This Week In Techdirt History: A SOPA Retrospective
from the memba? dept
Over the past couple of weeks in our look at 2011, SOPA began to rear its head. This week things really hit full steam, and so for this history post we’re going to focus just on what went down in the SOPA fight five years ago.
All eyes were on the upcoming House Judiciary Committee hearings, which were stacked 5 to 1 in favor of censoring the internet. Leading up to them, we pointed out how attempts at censorship in the UK demonstrated how SOPA would fail, that Silicon Valley hadn’t realized it was in DC’s crosshairs, and why all filmmakers should speak out against the bill. Soon, the chorus of voices opposed to SOPA (and its partner PROTECT-IP) began to grow at an astounding pace: Facebook, Twitter, eBay and other big internet companies spoke up, and were joined by over 100 lawyers and law professors and then hackers, the ACLU, consumer rights groups, and human rights groups; venture capitalists explained how it would break the internet, a study showed how it would chill innovation and investment, and the EFF warned about its regulation of VPNs, proxies and other privacy tools; Ron Paul joined the ranks of congressional opposition while SOPA supporter Joe Biden accidentally explained why the bills were un-American; a study showed that the majority of Americans opposed SOPA, and even Canadians were speaking up, fearing collateral damage. And we featured voices ranging from filmmakers and technologists to health care activists explaining the damage SOPA would do.
How did the other side respond? First Amendment expert Floyd Abrams twisted himself in verbal knots explaining how SOPA would censor protected speech but somehow not violate the First Amendment; the House Judiciary Committee denied that its hearings were stacked in any way; Viacom made the absurd and hilarious threat that failing to pass SOPA might mean Spongebob Squarepants dies; and the bill’s congressional sponsors weakly tried to say it was going to protect the troops. Then the hearings got underway and were largely a SOPA love-fest, though a lot of Representatives expressed serious concerns.
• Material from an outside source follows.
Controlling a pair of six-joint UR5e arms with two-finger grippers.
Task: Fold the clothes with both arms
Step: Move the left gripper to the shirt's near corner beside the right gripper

Meanwhile, we still had more questions: how would we even guage SOPA’s success? Do you really want to give China and other oppressive regimes a blueprint for internet censorship? Following the hearings, even more people spoke up: the EU Parliament warned the US against censorship efforts, Nancy Pelosi called for a better solution, multiple Senators came out against PROTECT-IP, security experts warned against DNS filtering, and the Washington Post’s Dominic Basulto wrote an incredulous column about the message SOPA sends to the world. It even started to become a congressional election issue, with challengers calling out the SOPA support of incumbent representatives.
And amazingly, as we all now know, the protests had not yet even come close to their peak.